Manifestations adverses post immunisation (MAPI) chez les enfants de 6 à 44 semaines exposés au VIH: cas du Centre Mère et Enfant de la Fondation Chantal BIYA.

Claudia Marcelline BOLLO MENGUE (marcelineclaudia@yahoo.fr)
Pédiatrie, Université de Yaoundé I
June, 2017
 

Abstract

Introduction : La surveillance des Manifestations Adverses Post Immunisation (MAPI) est un outil important pour assurer la sécurité vaccinale. Elle renseigne sur l’incidence, les facteurs de risques des MAPI légères et sérieuses [1]. Bien qu’elles soient rares, des MAPI sérieuses ont été rapportées chez des personnes après vaccination engageant le pronostic vital et pouvant aller jusqu’à la mort ; l’une des causes peut être le statut immunitaire de l’individu vacciné, lié à une infection telle que le VIH ou à son exposition. Comparé à la population générale, ces manifestations peuvent être graves chez les personnes présentant des déficits immunitaires ou qui y sont exposées, surtout pour les vaccins vivants atténués tels que le VPO, le BCG, ou le VAA; c’est le cas des enfants nés de mères séropositives.
Objectifs : nous avions pour objectifs de déterminer la fréquence des manifestations adverses post immunisation chez les enfants de notre étude, décrire les différentes MAPI obtenues, rechercher s’il existe un lien entre leur survenue et le statut VIH de la mère.
Méthodologie: il s’est agi d’une étude épidémiologique observationnelle transversale descriptive, rétro prospective, de novembre à avril 2017. Elle s’est déroulée au Centre mère et Enfant de la Fondation Chantal BIYA (CME/FCB) de Yaoundé.
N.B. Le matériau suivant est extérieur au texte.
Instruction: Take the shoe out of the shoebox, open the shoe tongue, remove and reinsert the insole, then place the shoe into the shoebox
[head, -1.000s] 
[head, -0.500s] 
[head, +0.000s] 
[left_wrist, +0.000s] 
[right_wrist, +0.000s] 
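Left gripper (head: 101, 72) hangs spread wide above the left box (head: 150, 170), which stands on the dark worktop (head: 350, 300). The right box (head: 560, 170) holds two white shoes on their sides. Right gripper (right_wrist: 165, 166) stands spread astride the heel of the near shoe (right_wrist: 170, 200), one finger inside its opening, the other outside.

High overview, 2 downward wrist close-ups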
Étaient inclus dans notre étude, les enfants des deux sexes, de 6 à 44 semaines (tranche correspondante à l’âge d’éligibilité aux vaccins du PEV), ayant reçu les vaccins du PEV, possédant les carnets de vaccinations à jour selon l’âge et dont les parents avaient donnés l’accord de participation à l’étude. Étaient définis comme MAPI tout événement indésirable survenant dans les 24h à 48h suivant la vaccination et pouvant aller jusqu’à 3mois. Les MAPI recherchées étaient : fièvre, éruption cutanée, cris persistants, adénopathie, abcès, BCGite, paralysie, tuméfaction parotidienne, tuméfaction au point d’injection, tuméfaction du bras, encéphalopathie, convulsion, diarrhée, vomissement. Les cas étaient considérés sévères si le patient était hospitalisé, si le pronostic vital était engagé, si la MAPI était handicapante ou s’il s’en suivait un décès ; mineures si elles n’entraient pas dans cette catégorie. La comparaison des proportions a été faite grâce au test de Chi-2 de Pearson ou le test exact de Fisher ; le seuil de significativité était fixé à 5%.
Résultats et Discussion : au terme de la période de collecte, 180 enfants ont été retenus. La fréquence globale des MAPI était de 56,7% ; chez les enfants exposés elle était de 39,4% (n=71) contre 17,2% (n=31) pour les non exposés ; il n’y avait pas de différence significative entre cette fréquence et le statut de la mère. Par contre, sur les 120 enfants nés de mères séropositives, une différence significative en ce qui concerne la présence des MAPI a été retrouvée (p-value ˂0,001). Les MAPI les plus représentés étaient : la fièvre (33,9%), tuméfaction au point d’injection (17,8%), BCGite (13,3%). En recherchant l’association entre type de MAPI et infection de la mère, les MAPI suivantes ont été retrouvés significatives : Adénopathie (p-v= 0,008 ; IC= (1,26-75,04), Abcès (p-v=0.037 ; IC= (1,00-20,09), éruption cutanée (p-v= 0,027 ; IC= (0,19-0,92).
Conclusion : au terme de notre étude, nous avons observé que la fréquence globale des MAPI était de 56,7% (n=102) et elle était de 39,4% (n=71) chez les enfants exposés/infectés contre 17,2% (n=31) chez les enfants non exposés. Nous avons observé que la survenue des MAPI aux vaccins du PEV était plus fréquente chez les enfants infectés que non infectés par le VIH.